DESCRIPTION OF THE TASK>
The answer is the data repeated in full, with no pictures included.

STORED DATA>
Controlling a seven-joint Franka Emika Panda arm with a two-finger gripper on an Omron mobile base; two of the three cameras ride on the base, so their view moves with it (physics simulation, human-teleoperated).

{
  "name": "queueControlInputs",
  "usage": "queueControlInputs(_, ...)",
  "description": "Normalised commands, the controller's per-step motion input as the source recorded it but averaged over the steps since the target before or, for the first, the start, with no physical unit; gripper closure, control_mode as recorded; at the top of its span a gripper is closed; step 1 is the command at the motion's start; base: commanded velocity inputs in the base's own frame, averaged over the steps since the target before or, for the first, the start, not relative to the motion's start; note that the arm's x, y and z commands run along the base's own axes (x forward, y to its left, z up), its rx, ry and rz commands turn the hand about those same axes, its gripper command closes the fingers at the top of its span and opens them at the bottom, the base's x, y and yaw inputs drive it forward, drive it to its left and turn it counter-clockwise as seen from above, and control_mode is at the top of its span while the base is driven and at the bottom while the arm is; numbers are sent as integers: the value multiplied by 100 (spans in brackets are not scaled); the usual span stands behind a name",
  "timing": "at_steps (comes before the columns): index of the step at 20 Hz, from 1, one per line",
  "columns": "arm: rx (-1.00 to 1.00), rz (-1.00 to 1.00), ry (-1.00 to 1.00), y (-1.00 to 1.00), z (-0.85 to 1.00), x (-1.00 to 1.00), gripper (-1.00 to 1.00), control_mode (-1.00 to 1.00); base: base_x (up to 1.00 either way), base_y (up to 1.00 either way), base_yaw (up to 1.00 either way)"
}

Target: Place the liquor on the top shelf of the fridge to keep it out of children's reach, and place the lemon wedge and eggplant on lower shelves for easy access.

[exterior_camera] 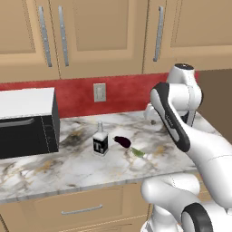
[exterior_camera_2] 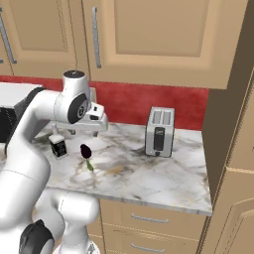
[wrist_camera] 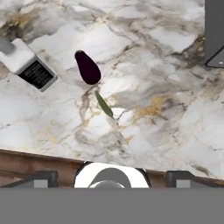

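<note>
On the marble table (exterior_camera: 54,167), left to right from the left base view: one black microwave (exterior_camera: 27,122), then one liquor (exterior_camera: 100,141) bottle standing just right of it, its black label showing a white "T". Just right of the bottle lies one eggplant (exterior_camera: 122,142), with one lemon wedge (exterior_camera: 138,152) near its right end. One toaster (exterior_camera_2: 159,132) stands well to the right. The gripper (wrist_camera: 111,177) hangs above, jaws spread wide, holding nothing.
</note>
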Motion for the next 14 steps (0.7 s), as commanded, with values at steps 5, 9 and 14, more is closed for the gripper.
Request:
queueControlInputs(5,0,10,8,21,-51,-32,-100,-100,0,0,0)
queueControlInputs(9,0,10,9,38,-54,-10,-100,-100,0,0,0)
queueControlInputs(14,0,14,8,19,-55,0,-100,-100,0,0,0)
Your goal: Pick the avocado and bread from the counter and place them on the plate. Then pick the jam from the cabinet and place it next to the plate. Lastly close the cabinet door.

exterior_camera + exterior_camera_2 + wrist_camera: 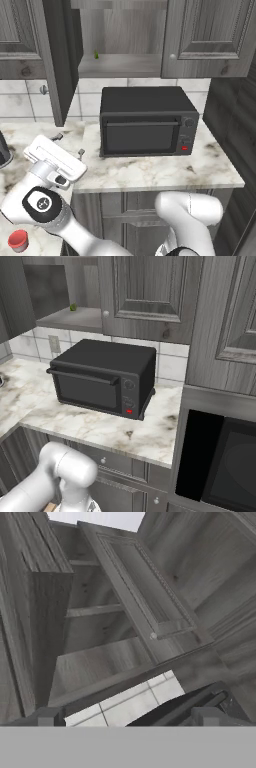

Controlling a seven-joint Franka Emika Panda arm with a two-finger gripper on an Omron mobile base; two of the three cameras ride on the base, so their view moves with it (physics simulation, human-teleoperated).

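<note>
The gripper (70, 144) stands low at the left, above the counter (150, 175), with its two dark fingers wide apart and nothing between them. It points up and away toward the cabinet (120, 65). There is free air between the fingertips and the cabinet's lower edge.

The cabinet door (60, 60) is swung out toward the robot, so its narrow edge faces the camera and hangs down past the tiled wall. In the hand view this door (145, 597) runs slanted through the middle, with its small round knob (153, 635) near the lower edge. The grey shelf (120, 65) inside is open to the front, and a small green thing (96, 55) sits on it near the left side; it is too small to say what it is.

The jam (19, 240) stands on the lower counter at the bottom left corner, just beside the robot's elbow joint.

A black microwave (145, 122) stands under the cabinet, near the back wall, and a strip of bare counter remains before it up to the front edge. The right cabinet door (210, 35) is closed.
</note>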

ANSWER>
Controlling a seven-joint Franka Emika Panda arm with a two-finger gripper on an Omron mobile base; two of the three cameras ride on the base, so their view moves with it (physics simulation, human-teleoperated).

{
  "name": "queueControlInputs",
  "usage": "queueControlInputs(_, ...)",
  "description": "Normalised commands, the controller's per-step motion input as the source recorded it but averaged over the steps since the target before or, for the first, the start, with no physical unit; gripper closure, control_mode as recorded; at the top of its span a gripper is closed; step 1 is the command at the motion's start; base: commanded velocity inputs in the base's own frame, averaged over the steps since the target before or, for the first, the start, not relative to the motion's start; note that the arm's x, y and z commands run along the base's own axes (x forward, y to its left, z up), its rx, ry and rz commands turn the hand about those same axes, its gripper command closes the fingers at the top of its span and opens them at the bottom, the base's x, y and yaw inputs drive it forward, drive it to its left and turn it counter-clockwise as seen from above, and control_mode is at the top of its span while the base is driven and at the bottom while the arm is; numbers are sent as integers: the value multiplied by 100 (spans in brackets are not scaled); the usual span stands behind a name",
  "timing": "at_steps (comes before the columns): index of the step at 20 Hz, from 1, one per line",
  "columns": "arm: rx (-1.00 to 1.00), rz (-1.00 to 1.00), ry (-1.00 to 1.00), y (-1.00 to 1.00), z (-0.85 to 1.00), x (-1.00 to 1.00), gripper (-1.00 to 1.00), control_mode (-1.00 to 1.00); base: base_x (up to 1.00 either way), base_y (up to 1.00 either way), base_yaw (up to 1.00 either way)"
}

Target: Place the liquor on the top shelf of the fridge to keep it out of children's reach, and place the lemon wedge and eggplant on lower shelves for easy access.

[exterior_camera] 
[exterior_camera_2] 
[wrist_camera] 

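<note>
On the marble table (exterior_camera: 54,167), left to right from the left base view: one black microwave (exterior_camera: 27,122), then one liquor (exterior_camera: 100,141) bottle standing just right of it, its black label showing a white "T". Just right of the bottle lies one eggplant (exterior_camera: 122,142), with one lemon wedge (exterior_camera: 138,152) near its right end. One toaster (exterior_camera_2: 159,132) stands well to the right. The gripper (wrist_camera: 111,177) hangs above, jaws spread wide, holding nothing.
</note>
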Motion for the next 14 steps (0.7 s), as commanded, with values at steps 5, 9 and 14, more is closed for the gripper.
Request:
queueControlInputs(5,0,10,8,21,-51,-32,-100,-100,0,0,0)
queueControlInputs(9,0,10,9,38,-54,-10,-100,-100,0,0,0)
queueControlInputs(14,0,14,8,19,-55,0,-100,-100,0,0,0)
Your goal: Pick the avocado and bread from the counter and place them on the plate. Then pick the jam from the cabinet and place it next to the plate. Lastly close the cabinet door.

exterior_camera + exterior_camera_2 + wrist_camera: 

Controlling a seven-joint Franka Emika Panda arm with a two-finger gripper on an Omron mobile base; two of the three cameras ride on the base, so their view moves with it (physics simulation, human-teleoperated).

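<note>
The gripper (70, 144) stands low at the left, above the counter (150, 175), with its two dark fingers wide apart and nothing between them. It points up and away toward the cabinet (120, 65). There is free air between the fingertips and the cabinet's lower edge.

The cabinet door (60, 60) is swung out toward the robot, so its narrow edge faces the camera and hangs down past the tiled wall. In the hand view this door (145, 597) runs slanted through the middle, with its small round knob (153, 635) near the lower edge. The grey shelf (120, 65) inside is open to the front, and a small green thing (96, 55) sits on it near the left side; it is too small to say what it is.

The jam (19, 240) stands on the lower counter at the bottom left corner, just beside the robot's elbow joint.

A black microwave (145, 122) stands under the cabinet, near the back wall, and a strip of bare counter remains before it up to the front edge. The right cabinet door (210, 35) is closed.
</note>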

There's no more to the output.